WHAT NEEDS TO BE DONE:
Reproduce, from the lines below, exactly the stretch that begins at the line containing "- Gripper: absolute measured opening" and ends at the line containing "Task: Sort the", both included.

DATA SECTION:
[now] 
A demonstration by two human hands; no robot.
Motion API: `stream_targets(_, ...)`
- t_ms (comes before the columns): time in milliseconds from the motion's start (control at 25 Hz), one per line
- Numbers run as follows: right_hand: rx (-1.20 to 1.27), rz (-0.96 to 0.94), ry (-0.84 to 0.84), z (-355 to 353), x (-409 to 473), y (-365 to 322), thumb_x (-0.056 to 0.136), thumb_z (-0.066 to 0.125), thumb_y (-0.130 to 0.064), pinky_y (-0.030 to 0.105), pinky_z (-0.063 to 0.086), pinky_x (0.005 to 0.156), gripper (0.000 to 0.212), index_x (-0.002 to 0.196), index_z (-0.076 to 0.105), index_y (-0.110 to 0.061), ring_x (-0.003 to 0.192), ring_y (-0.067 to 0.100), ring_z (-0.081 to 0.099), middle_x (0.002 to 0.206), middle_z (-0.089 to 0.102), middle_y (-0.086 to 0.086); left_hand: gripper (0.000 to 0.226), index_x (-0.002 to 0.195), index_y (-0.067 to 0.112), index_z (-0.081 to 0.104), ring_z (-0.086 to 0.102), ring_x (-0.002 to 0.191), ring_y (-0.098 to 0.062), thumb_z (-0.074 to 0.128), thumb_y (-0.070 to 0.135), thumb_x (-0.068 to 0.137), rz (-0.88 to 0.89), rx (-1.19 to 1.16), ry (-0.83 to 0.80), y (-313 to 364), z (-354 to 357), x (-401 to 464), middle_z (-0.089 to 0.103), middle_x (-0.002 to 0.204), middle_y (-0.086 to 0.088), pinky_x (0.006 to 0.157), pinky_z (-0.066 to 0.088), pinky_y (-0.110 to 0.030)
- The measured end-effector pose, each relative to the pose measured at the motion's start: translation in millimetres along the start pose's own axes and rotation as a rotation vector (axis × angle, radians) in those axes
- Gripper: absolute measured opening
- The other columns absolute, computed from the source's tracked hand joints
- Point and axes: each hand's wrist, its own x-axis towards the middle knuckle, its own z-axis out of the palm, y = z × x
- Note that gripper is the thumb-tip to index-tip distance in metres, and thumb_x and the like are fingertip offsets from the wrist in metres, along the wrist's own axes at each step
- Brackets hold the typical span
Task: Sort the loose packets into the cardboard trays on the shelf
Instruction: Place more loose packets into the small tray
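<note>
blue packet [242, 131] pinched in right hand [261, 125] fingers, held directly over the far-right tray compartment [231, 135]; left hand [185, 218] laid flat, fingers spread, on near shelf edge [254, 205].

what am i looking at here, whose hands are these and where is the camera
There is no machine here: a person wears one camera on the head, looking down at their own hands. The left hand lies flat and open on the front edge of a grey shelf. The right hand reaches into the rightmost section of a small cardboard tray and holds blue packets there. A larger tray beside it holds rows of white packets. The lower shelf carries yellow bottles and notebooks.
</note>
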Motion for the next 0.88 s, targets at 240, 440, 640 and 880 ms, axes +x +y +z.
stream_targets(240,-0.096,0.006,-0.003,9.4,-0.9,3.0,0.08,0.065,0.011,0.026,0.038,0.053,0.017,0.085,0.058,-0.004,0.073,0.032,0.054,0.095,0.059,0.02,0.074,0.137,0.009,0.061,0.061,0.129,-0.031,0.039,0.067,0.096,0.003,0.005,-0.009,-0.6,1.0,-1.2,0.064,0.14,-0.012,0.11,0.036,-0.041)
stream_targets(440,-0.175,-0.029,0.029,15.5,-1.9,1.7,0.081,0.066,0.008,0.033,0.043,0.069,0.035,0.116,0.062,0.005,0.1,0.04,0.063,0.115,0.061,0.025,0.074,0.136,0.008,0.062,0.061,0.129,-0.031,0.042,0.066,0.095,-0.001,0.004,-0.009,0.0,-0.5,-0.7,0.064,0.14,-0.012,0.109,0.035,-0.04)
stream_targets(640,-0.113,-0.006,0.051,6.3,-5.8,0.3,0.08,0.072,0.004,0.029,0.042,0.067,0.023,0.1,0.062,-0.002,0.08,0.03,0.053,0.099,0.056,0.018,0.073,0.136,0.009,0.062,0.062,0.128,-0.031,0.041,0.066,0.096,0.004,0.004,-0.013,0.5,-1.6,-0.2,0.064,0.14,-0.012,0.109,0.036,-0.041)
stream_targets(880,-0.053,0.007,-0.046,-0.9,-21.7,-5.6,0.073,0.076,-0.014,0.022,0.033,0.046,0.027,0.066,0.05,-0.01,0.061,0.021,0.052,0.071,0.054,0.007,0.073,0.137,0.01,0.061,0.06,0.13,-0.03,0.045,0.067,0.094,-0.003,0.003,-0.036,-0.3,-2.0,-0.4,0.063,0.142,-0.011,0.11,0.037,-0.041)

RESPONSE:
- Gripper: absolute measured opening
- The other columns absolute, computed from the source's tracked hand joints
- Point and axes: each hand's wrist, its own x-axis towards the middle knuckle, its own z-axis out of the palm, y = z × x
- Note that gripper is the thumb-tip to index-tip distance in metres, and thumb_x and the like are fingertip offsets from the wrist in metres, along the wrist's own axes at each step
- Brackets hold the typical span
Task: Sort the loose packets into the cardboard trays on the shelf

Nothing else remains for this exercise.